• **Task requirements**: The reply should hold every line of the data below, unchanged, and none of the pictures.
╭──
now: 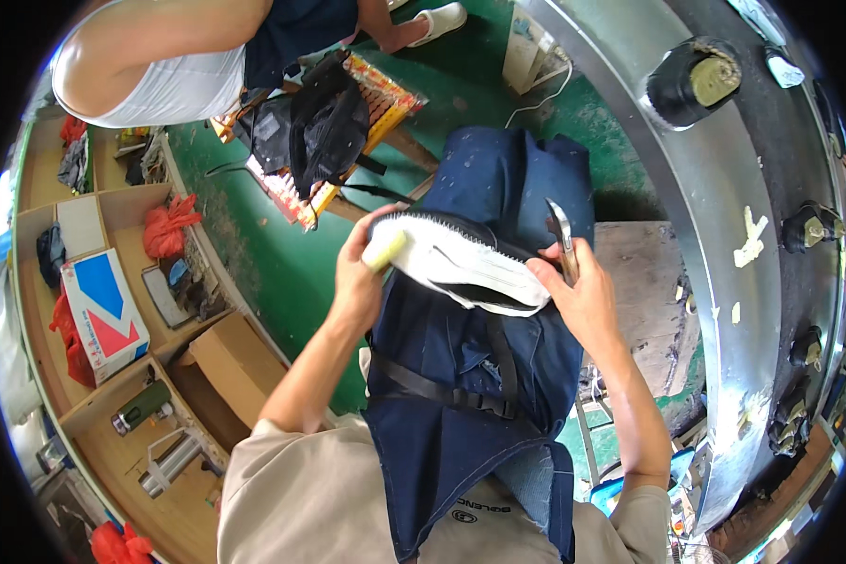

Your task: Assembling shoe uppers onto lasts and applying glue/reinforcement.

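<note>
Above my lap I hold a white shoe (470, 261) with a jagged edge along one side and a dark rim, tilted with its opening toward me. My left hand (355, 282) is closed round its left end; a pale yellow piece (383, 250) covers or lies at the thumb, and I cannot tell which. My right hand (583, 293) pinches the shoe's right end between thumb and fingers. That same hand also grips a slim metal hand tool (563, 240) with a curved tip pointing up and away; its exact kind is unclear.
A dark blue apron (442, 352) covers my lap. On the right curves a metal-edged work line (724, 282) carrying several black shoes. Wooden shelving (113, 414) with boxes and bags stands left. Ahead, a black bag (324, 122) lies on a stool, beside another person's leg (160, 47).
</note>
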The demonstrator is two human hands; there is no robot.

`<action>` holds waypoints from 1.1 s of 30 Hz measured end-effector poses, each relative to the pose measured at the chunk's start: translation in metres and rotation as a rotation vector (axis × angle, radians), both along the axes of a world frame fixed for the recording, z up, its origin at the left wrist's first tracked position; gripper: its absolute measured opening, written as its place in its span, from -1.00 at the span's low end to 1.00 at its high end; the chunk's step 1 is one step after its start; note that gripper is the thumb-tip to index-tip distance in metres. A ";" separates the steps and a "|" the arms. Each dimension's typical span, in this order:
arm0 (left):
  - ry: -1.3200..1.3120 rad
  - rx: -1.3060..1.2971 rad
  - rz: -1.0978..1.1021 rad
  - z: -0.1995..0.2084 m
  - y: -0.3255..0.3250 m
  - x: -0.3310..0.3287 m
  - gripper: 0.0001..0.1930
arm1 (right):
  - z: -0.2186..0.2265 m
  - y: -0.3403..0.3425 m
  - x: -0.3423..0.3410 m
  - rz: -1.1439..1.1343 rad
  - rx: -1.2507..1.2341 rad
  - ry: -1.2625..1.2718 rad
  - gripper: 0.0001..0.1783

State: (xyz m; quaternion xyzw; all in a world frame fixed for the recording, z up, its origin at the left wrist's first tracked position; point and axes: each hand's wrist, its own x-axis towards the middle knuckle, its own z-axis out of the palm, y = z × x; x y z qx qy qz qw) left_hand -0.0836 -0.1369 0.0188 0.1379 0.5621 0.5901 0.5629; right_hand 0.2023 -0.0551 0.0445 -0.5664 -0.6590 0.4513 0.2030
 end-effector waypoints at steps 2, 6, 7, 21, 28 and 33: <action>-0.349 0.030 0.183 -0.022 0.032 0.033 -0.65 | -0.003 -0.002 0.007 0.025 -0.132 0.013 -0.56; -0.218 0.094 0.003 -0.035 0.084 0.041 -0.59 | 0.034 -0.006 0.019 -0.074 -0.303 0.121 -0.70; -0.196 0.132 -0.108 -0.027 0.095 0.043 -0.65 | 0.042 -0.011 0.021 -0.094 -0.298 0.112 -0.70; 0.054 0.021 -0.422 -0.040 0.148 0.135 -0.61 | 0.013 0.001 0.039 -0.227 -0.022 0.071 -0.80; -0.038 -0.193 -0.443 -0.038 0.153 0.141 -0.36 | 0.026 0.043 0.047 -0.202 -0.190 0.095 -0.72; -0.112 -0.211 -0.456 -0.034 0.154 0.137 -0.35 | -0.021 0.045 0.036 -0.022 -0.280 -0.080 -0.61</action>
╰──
• **Written answer**:
now: 

Your task: Assembling shoe uppers onto lasts and applying glue/reinforcement.

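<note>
Above my lap I hold a white shoe (470, 261) with a jagged edge along one side and a dark rim, tilted with its opening toward me. My left hand (355, 282) is closed round its left end; a pale yellow piece (383, 250) covers or lies at the thumb, and I cannot tell which. My right hand (583, 293) pinches the shoe's right end between thumb and fingers. That same hand also grips a slim metal hand tool (563, 240) with a curved tip pointing up and away; its exact kind is unclear.
A dark blue apron (442, 352) covers my lap. On the right curves a metal-edged work line (724, 282) carrying several black shoes. Wooden shelving (113, 414) with boxes and bags stands left. Ahead, a black bag (324, 122) lies on a stool, beside another person's leg (160, 47).
</note>
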The demonstrator is two human hands; there is no robot.

`<action>` holds waypoints from 1.1 s of 30 Hz measured end-effector poses, each relative to the pose measured at the chunk's start: translation in metres and rotation as a rotation vector (axis × angle, radians), both along the axes of a world frame fixed for the recording, z up, its origin at the left wrist's first tracked position; gripper: its absolute measured opening, written as its place in its span, from -1.00 at the span's low end to 1.00 at its high end; the chunk's step 1 is one step after its start; note that gripper is the thumb-tip to index-tip distance in metres. A ";" separates the steps and a "|" the arms. Each dimension's typical span, in this order:
arm0 (left):
  - ry: -1.3200..1.3120 rad
  - rx: -1.3060..1.2971 rad
  - rz: -1.0978..1.1021 rad
  - z: -0.1995..0.2084 m
  - y: -0.3255..0.3250 m
  - x: -0.3310..0.3287 m
  - gripper: 0.0001..0.1930
arm1 (right):
  - z: -0.2186..0.2265 m
  - y: -0.3403..0.3425 m
  - x: -0.3423..0.3410 m
  - rz: -1.1439..1.1343 rad
  - rx: -1.2507..1.2341 rad
  - ry: -1.2625..1.2718 rad
  - gripper: 0.0001..0.1783

State: (xyz m; quaternion xyzw; all in a world frame fixed for the recording, z up, its origin at the left wrist's first tracked position; point and axes: each hand's wrist, its own x-axis towards the middle knuckle, its own z-axis out of the palm, y = z × x; x y z qx qy qz qw) left_hand -0.0836 -0.1369 0.0188 0.1379 0.5621 0.5901 0.5629; right_hand 0.2023 -0.0551 0.0445 -0.5664 -0.6590 0.4513 0.2030
 end-effector waypoints at steps 2, 6, 7, 21, 28 and 33: <action>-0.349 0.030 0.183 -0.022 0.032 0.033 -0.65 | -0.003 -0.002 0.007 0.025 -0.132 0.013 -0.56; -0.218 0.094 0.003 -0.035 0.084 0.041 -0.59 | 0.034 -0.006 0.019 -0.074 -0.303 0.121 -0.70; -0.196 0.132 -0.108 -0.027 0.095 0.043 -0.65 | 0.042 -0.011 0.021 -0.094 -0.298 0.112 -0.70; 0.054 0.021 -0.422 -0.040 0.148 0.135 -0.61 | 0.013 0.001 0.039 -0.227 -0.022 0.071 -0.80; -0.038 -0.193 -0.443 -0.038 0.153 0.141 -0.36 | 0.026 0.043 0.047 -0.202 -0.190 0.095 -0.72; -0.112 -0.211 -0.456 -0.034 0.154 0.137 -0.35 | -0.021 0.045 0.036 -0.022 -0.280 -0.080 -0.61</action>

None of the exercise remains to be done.